BEGIN THE DATA

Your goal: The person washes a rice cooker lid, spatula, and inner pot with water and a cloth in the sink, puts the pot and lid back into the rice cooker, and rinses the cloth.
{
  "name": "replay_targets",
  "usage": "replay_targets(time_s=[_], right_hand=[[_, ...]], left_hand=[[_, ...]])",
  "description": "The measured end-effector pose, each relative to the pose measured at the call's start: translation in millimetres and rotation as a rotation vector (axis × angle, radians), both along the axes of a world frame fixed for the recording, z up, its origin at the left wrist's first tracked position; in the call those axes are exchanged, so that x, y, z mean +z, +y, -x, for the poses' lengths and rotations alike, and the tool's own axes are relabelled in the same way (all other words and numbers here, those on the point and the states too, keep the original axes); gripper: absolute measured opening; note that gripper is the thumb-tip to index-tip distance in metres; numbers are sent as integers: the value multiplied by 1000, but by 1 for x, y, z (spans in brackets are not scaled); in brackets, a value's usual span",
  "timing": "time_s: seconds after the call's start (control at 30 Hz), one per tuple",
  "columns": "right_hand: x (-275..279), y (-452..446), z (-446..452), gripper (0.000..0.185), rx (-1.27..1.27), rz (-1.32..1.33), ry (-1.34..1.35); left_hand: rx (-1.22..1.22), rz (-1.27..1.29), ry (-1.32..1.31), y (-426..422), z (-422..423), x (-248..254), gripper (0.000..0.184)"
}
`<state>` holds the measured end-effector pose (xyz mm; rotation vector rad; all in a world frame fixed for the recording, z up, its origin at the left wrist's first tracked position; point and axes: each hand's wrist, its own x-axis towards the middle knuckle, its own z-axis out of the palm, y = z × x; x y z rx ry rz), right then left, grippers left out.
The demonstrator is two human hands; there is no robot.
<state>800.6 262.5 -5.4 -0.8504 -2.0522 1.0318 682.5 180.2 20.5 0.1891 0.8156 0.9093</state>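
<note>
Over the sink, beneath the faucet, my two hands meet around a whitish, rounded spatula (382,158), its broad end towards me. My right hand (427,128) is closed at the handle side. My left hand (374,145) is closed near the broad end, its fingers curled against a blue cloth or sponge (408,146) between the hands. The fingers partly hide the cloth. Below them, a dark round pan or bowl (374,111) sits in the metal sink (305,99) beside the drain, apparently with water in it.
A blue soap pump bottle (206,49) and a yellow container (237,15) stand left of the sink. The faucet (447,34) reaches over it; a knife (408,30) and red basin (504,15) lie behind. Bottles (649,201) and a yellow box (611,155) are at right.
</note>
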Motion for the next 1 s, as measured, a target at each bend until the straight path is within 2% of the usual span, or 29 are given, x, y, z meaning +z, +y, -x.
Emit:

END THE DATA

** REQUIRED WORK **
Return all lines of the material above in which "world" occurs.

** RESPONSE AREA **
  "description": "The measured end-effector pose, each relative to the pose measured at the call's start: translation in millimetres and rotation as a rotation vector (axis × angle, radians), both along the axes of a world frame fixed for the recording, z up, its origin at the left wrist's first tracked position; in the call those axes are exchanged, so that x, y, z mean +z, +y, -x, for the poses' lengths and rotations alike, and the tool's own axes are relabelled in the same way (all other words and numbers here, those on the point and the states too, keep the original axes); gripper: absolute measured opening; note that gripper is the thumb-tip to index-tip distance in metres; numbers are sent as integers: the value multiplied by 1000, but by 1 for x, y, z (spans in brackets are not scaled); in brackets, a value's usual span",
`<state>` holds the measured end-effector pose (xyz mm; rotation vector rad; all in a world frame fixed for the recording, z up, its origin at the left wrist's first tracked position; point and axes: each hand's wrist, its own x-axis towards the middle knuckle, its own z-axis out of the palm, y = z × x; x y z rx ry rz), right then left, grippers left out.

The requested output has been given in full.